To love my brother, to serve like you do
And through my service, I'll be just like you
So make me a servant, make me like you
Through the life of Jesus we are shown how value in a person is not dependent on their gender, ethnicity, or economic status- but because they are simply a beloved child of God. This is why I think the epistle of James is supposed to make us uncomfortable. James challenges us to see how solidarity with the poor and the oppressed should be the response to our faith in the gospel. The fact that there is a “go and make” in our calling may make some uncomfortable; and, I get it. When “works” becomes only about yourself or your reward then it is not truly the works of Christ. Afterall, Christ’s good news radically changed how to see community, love, and self. Through the Holy Spirit we cannot help but act on our faith through works of justice and love. In some sense, our works do serve as a validation of our faith in the God who liberates the oppressed.
Despite what some may think (I’m looking at you Martin Luther), James was not denying justification by faith but insisted “that faith be made manifest in its complete form, for only then can it be considered truly alive” (Elsa Tamez, The Scandalous Message of James, 67). For Christians, the “complete form” of our faith is when we live out on Earth as it is in Heaven. This requires action not just lip service. This is why James insists that “faith by itself… is dead.” My favorite theologian, Jurgen Moltmann, says that justification “is not a unique event, pin-pointed to a certain moment in time. It is a process which begins in the individual heart through faith, and leads to the just new world. This process begins with the forgiveness of sins and ends with the wiping away of all tears” (Jurgen Moltmann, The Way of Jesus Christ, 183).
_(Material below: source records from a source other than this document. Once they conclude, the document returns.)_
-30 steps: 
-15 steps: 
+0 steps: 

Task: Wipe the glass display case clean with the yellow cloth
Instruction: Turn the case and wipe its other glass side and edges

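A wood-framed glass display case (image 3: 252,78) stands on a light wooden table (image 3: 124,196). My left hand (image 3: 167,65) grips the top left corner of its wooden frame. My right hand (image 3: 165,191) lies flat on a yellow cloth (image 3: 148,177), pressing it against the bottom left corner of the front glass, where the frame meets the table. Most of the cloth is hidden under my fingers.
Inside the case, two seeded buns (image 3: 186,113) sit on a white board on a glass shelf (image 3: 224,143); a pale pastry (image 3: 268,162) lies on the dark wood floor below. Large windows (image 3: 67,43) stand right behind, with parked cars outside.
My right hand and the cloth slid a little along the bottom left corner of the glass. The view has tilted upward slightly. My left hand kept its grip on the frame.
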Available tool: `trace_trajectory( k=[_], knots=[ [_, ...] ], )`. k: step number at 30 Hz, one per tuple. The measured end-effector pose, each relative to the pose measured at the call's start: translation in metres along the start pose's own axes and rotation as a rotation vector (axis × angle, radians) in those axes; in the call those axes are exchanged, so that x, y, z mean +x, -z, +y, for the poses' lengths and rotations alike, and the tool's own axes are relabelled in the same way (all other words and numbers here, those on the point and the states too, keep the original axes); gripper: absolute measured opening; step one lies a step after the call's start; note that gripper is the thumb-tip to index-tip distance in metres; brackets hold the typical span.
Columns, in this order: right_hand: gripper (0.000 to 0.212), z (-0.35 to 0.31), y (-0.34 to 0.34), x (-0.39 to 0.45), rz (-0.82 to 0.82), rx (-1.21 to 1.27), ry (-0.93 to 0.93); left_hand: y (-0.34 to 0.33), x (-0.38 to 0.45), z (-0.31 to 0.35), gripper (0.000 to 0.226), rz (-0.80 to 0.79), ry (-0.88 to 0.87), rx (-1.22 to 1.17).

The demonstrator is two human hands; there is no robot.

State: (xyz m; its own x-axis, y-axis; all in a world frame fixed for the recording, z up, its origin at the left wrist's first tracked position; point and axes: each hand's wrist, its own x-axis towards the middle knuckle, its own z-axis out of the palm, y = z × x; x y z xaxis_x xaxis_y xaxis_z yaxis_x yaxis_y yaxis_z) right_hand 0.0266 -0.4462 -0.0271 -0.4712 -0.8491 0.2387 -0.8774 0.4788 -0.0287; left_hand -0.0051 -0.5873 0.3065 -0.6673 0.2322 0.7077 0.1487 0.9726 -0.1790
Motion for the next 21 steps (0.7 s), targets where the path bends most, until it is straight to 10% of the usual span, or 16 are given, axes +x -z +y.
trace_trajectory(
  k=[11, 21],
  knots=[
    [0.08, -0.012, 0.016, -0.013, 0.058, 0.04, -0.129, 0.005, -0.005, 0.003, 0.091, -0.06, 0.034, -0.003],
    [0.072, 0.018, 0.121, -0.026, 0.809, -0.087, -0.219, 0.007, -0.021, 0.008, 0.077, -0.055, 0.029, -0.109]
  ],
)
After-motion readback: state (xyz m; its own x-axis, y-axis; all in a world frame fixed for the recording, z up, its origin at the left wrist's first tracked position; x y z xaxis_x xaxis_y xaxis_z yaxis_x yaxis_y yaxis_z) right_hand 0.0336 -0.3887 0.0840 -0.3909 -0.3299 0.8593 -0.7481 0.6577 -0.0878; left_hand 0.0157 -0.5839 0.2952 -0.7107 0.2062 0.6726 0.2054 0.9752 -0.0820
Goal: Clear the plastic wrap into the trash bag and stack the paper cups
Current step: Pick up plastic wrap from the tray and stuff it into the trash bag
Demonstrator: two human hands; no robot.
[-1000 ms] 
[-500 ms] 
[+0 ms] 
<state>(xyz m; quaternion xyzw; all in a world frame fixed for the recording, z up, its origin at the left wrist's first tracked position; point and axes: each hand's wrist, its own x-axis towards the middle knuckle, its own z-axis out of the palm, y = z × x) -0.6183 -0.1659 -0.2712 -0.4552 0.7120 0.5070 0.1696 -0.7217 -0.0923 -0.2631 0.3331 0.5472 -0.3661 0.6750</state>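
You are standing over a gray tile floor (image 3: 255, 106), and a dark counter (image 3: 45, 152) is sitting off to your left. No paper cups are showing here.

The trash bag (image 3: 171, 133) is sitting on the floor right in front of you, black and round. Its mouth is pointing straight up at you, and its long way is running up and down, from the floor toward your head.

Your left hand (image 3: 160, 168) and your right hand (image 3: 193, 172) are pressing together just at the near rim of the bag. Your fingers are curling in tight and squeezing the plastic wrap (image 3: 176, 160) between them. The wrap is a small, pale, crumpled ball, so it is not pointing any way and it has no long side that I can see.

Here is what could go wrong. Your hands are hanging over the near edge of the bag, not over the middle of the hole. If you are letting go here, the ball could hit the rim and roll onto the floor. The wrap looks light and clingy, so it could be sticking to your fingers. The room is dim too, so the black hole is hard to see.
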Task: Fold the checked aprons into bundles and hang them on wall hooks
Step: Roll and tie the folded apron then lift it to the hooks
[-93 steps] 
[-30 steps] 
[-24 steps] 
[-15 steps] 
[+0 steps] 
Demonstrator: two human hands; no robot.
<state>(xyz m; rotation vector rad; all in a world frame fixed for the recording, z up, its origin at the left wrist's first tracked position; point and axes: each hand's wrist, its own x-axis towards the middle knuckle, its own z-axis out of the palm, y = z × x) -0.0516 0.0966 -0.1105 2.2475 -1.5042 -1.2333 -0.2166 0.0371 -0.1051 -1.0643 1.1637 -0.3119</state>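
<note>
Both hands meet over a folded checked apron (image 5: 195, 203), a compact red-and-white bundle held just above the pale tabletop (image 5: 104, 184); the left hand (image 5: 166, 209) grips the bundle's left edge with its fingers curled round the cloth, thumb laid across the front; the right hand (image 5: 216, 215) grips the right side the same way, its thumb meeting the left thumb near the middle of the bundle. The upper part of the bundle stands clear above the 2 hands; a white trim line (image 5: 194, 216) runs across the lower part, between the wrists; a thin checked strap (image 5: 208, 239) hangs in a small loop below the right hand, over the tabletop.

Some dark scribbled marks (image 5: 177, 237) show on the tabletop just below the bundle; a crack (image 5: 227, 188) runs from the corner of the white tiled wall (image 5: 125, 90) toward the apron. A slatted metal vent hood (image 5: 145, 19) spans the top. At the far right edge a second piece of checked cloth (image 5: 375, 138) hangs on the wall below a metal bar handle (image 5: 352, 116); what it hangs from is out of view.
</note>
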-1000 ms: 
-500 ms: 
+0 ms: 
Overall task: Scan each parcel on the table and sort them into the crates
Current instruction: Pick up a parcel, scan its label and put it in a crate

Open my hands Lord and teach me to share
Open my heart Lord and teach me to care
For service to others is service to you
Make me a servant, make me like you
So, no, the “works” James speaks about in chapter 2 is probably not about whether or not we should have sex before marriage or drink at that party. It's probably about what happens when we consistently walk past a person, who happens to be homeless, without recognizing their humanity, or when we stand by silently as someone bullies someone about their sexuality, or maybe when we talk behind the eccentric church ladies back- instead of seeing her gifts and calling as valuable and cherished. Forgive us, God. And start with me, please.
If a brother or sister is naked and lacks daily food, and one of you says to them, “Go in peace; keep warm and eat your fill,” and yet you do not supply their bodily needs, what is the good of that? So faith by itself, if it has no works, is dead. (James 2: 15-17)
Sometimes, discomfort is good. Lean into it.